### [Work task]
The response must consist of the lines below from the one with "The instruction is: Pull" through the one with "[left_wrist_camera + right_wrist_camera", exactly as they appear and with both ends kept.
▽
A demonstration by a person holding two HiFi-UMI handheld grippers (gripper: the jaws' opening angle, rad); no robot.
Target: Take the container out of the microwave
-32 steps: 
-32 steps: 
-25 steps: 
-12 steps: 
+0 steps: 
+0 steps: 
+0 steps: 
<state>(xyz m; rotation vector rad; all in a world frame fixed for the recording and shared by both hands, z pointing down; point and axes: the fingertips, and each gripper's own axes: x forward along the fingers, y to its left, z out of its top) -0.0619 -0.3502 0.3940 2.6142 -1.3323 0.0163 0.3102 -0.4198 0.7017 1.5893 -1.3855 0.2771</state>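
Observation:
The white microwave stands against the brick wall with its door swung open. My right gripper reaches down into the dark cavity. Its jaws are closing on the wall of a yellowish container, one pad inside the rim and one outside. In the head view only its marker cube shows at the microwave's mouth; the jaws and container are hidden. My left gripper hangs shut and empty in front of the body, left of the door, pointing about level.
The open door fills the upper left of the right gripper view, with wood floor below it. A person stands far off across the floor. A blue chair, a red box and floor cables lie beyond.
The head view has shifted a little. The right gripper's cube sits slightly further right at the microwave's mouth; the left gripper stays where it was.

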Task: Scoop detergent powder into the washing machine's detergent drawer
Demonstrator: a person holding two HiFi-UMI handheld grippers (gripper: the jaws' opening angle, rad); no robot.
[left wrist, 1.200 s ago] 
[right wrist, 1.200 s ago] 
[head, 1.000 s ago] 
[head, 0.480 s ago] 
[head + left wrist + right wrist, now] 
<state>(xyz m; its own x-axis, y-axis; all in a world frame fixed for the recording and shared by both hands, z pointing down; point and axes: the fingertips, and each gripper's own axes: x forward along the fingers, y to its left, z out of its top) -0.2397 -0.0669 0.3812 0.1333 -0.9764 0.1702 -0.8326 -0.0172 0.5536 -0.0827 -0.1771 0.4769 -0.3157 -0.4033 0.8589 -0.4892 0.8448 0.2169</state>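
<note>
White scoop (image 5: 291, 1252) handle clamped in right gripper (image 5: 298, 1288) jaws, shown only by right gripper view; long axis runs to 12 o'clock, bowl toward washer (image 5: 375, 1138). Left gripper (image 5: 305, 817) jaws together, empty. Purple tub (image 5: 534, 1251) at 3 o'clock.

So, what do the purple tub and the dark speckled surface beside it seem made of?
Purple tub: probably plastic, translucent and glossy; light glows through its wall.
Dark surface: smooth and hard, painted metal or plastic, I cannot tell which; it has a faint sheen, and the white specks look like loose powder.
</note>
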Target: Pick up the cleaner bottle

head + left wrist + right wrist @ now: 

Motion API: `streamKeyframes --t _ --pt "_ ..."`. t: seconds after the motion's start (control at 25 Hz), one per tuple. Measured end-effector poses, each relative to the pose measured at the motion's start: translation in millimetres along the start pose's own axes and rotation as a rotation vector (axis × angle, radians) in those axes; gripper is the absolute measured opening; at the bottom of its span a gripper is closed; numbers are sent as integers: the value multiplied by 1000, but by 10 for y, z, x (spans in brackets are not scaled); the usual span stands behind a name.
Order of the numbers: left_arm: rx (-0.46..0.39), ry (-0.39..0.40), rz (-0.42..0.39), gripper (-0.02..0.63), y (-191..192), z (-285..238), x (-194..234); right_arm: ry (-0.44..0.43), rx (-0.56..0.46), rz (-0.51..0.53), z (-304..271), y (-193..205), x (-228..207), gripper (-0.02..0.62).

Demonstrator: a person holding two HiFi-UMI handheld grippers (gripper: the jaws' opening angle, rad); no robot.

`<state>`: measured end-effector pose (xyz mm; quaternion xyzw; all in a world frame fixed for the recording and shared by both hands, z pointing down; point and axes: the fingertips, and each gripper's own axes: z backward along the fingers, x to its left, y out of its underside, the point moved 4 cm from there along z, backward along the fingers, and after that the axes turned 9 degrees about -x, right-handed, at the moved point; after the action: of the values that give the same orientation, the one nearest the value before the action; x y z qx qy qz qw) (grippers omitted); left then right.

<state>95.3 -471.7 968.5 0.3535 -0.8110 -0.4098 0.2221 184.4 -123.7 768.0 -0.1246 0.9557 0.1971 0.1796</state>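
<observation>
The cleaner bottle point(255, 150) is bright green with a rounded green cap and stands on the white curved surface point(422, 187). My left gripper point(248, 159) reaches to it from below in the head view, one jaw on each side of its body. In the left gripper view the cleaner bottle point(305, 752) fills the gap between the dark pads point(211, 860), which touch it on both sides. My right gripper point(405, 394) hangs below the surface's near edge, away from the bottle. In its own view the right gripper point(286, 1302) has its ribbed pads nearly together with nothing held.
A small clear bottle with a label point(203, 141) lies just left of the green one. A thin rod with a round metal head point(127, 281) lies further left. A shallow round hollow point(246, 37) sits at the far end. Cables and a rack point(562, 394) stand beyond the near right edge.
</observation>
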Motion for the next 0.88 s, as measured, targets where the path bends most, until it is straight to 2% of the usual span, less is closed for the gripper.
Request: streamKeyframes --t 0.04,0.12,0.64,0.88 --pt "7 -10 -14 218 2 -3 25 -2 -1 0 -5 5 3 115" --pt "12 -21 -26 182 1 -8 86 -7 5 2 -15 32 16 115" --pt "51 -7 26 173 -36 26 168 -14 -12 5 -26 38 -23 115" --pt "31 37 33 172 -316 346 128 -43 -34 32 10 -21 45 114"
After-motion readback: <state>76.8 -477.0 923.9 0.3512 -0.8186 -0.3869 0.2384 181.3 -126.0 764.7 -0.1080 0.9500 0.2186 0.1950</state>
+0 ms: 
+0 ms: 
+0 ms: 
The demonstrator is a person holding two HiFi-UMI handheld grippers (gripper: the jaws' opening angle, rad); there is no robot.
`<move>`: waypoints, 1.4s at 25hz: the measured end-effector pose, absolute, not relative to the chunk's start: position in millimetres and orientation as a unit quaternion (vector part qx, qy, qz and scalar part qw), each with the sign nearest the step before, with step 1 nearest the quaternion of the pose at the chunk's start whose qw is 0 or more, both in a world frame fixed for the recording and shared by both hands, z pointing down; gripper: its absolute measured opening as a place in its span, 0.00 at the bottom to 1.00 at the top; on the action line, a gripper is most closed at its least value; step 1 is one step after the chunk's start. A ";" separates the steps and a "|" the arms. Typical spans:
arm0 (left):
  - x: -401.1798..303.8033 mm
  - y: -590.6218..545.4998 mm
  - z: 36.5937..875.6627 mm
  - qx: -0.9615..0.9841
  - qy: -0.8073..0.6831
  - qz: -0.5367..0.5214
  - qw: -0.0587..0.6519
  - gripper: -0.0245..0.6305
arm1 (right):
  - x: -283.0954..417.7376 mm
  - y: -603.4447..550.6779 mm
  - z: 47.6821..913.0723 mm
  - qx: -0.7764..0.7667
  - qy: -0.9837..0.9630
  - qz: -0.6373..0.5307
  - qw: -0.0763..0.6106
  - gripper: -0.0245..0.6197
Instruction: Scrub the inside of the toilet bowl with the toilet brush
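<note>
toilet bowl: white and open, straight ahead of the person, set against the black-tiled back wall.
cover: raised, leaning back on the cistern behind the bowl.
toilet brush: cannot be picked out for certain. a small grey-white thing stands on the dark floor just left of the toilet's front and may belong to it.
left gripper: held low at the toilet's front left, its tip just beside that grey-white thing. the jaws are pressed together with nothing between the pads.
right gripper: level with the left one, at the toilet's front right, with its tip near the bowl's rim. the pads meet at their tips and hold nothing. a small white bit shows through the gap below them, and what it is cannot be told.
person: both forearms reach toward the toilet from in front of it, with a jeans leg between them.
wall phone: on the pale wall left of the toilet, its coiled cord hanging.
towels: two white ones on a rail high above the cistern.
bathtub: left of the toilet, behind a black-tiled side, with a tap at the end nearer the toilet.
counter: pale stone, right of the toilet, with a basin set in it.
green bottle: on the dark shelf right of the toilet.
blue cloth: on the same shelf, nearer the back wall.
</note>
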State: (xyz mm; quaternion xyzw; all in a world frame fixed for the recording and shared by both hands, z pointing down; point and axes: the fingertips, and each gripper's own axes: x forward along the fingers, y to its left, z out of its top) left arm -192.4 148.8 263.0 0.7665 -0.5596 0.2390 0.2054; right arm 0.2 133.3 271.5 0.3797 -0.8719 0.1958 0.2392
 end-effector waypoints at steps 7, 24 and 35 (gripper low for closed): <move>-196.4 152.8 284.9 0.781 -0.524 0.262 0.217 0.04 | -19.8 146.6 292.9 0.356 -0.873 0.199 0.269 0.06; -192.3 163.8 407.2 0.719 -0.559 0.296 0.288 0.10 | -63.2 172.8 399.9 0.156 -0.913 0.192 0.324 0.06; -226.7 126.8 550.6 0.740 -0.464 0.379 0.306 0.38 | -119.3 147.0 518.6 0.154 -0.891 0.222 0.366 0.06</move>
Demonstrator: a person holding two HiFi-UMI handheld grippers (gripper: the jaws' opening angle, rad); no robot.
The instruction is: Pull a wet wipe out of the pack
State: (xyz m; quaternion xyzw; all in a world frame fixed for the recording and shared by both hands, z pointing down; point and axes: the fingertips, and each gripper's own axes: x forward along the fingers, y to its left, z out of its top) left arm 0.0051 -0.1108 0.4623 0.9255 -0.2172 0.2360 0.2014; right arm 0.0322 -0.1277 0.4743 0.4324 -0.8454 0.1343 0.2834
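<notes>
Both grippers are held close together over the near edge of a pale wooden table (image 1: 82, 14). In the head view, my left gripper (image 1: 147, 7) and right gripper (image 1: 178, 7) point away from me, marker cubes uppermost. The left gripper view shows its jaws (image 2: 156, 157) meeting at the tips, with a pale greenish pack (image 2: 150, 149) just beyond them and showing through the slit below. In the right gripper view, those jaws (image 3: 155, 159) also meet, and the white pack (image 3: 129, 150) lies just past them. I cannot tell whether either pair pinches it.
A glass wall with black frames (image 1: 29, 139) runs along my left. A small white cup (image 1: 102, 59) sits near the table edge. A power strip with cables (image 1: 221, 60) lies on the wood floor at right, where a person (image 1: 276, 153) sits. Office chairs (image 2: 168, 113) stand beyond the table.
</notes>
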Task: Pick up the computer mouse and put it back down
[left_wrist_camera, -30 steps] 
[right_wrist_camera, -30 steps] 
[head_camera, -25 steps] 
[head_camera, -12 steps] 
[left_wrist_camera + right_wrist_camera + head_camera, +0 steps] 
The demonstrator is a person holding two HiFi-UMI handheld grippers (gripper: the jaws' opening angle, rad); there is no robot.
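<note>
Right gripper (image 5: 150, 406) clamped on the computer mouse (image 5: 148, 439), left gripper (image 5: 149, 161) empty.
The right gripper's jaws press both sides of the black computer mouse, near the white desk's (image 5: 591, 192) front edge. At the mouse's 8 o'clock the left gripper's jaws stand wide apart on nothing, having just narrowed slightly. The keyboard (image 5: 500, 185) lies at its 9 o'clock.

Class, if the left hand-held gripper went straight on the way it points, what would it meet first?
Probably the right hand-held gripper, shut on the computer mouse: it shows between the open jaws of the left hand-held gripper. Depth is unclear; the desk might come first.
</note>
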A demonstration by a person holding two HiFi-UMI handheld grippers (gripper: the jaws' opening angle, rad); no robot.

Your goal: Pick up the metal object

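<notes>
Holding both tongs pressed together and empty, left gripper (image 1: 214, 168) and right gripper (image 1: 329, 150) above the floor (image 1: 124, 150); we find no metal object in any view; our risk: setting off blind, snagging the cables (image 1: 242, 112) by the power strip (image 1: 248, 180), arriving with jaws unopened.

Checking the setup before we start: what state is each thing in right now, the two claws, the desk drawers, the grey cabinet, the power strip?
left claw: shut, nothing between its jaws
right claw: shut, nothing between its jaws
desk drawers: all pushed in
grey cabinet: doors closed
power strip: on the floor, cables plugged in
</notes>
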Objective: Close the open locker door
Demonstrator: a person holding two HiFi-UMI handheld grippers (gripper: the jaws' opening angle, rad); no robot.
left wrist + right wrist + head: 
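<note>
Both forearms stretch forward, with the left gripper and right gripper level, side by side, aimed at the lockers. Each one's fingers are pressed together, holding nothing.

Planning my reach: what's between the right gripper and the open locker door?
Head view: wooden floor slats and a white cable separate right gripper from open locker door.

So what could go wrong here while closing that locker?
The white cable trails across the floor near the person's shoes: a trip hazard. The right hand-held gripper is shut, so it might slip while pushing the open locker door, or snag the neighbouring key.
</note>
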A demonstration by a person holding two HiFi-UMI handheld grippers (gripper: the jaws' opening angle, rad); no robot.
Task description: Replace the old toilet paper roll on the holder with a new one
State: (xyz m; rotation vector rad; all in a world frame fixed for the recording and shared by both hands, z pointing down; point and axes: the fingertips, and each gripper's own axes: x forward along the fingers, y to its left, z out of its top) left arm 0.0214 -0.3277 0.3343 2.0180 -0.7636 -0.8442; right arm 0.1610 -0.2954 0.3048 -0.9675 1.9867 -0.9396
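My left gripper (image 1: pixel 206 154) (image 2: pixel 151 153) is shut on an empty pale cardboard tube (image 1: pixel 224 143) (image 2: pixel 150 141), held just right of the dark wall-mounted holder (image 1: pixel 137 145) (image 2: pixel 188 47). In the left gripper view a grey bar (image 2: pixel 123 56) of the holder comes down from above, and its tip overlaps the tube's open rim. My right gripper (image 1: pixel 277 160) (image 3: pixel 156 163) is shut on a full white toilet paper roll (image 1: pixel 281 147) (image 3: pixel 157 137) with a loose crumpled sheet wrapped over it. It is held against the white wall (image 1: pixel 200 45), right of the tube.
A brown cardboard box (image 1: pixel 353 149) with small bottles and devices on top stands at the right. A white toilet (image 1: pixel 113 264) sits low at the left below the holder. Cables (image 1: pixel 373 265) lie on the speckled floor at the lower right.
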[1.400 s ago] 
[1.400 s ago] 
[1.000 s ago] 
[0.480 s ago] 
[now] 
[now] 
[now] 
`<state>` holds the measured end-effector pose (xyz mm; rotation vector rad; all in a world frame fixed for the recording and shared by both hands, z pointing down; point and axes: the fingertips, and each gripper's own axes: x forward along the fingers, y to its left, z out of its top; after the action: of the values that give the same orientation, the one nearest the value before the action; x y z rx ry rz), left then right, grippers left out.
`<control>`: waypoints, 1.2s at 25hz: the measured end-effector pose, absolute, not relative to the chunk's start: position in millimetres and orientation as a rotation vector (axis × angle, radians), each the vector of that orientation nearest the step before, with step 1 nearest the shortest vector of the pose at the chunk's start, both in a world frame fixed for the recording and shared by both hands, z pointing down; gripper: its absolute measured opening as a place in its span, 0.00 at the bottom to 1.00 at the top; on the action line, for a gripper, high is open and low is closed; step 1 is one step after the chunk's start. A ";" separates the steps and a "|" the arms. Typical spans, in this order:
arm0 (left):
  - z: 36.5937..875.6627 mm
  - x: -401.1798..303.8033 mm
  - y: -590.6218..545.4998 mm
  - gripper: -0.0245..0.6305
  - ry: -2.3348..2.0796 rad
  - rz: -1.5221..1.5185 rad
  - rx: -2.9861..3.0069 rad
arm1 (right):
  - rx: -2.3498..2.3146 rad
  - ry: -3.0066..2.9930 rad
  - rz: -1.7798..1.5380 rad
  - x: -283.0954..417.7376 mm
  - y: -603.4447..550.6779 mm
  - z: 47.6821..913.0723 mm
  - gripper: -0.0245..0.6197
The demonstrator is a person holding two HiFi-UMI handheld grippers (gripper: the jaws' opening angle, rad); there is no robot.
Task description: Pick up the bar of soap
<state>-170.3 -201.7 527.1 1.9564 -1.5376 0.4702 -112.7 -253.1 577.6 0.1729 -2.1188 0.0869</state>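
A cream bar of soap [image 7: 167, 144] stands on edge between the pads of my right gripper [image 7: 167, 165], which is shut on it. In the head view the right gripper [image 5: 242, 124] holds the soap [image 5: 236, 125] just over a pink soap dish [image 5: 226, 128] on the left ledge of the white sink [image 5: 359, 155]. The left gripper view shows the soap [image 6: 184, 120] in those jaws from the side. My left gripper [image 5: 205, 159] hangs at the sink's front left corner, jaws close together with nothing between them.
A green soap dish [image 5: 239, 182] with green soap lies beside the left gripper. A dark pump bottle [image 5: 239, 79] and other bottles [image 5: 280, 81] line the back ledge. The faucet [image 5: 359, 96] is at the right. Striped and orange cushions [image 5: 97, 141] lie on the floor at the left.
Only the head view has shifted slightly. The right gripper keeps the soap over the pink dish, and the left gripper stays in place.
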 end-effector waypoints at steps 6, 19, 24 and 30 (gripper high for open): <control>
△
### [Expected answer]
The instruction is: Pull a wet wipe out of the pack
State: (xyz m; quaternion xyzw; all in a world frame fixed for the recording and shared by both hands, z pointing down; point and axes: the fingertips, and each gripper's own axes: x forward along the fingers, y to its left, z out of its top) left arm 0.0051 -0.1108 0.4623 0.9255 -0.2172 0.2360 0.2014; right arm 0.0322 -0.1277 0.4743 0.4324 -0.8454 0.1343 0.2834
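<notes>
Both grippers are held close together over the near edge of a pale wooden table (image 1: 82, 14). In the head view, my left gripper (image 1: 147, 7) and right gripper (image 1: 178, 7) point away from me, marker cubes uppermost. The left gripper view shows its jaws (image 2: 156, 157) meeting at the tips, with a pale greenish pack (image 2: 150, 149) just beyond them and showing through the slit below. In the right gripper view, those jaws (image 3: 155, 159) also meet, and the white pack (image 3: 129, 150) lies just past them. I cannot tell whether either pair pinches it.
A glass wall with black frames (image 1: 29, 139) runs along my left. A small white cup (image 1: 102, 59) sits near the table edge. A power strip with cables (image 1: 221, 60) lies on the wood floor at right, where a person (image 1: 276, 153) sits. Office chairs (image 2: 168, 113) stand beyond the table.
</notes>
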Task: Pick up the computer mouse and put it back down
[left_wrist_camera, -30 steps] 
[right_wrist_camera, -30 steps] 
[head_camera, -25 steps] 
[head_camera, -12 steps] 
[left_wrist_camera + right_wrist_camera + head_camera, +0 steps] 

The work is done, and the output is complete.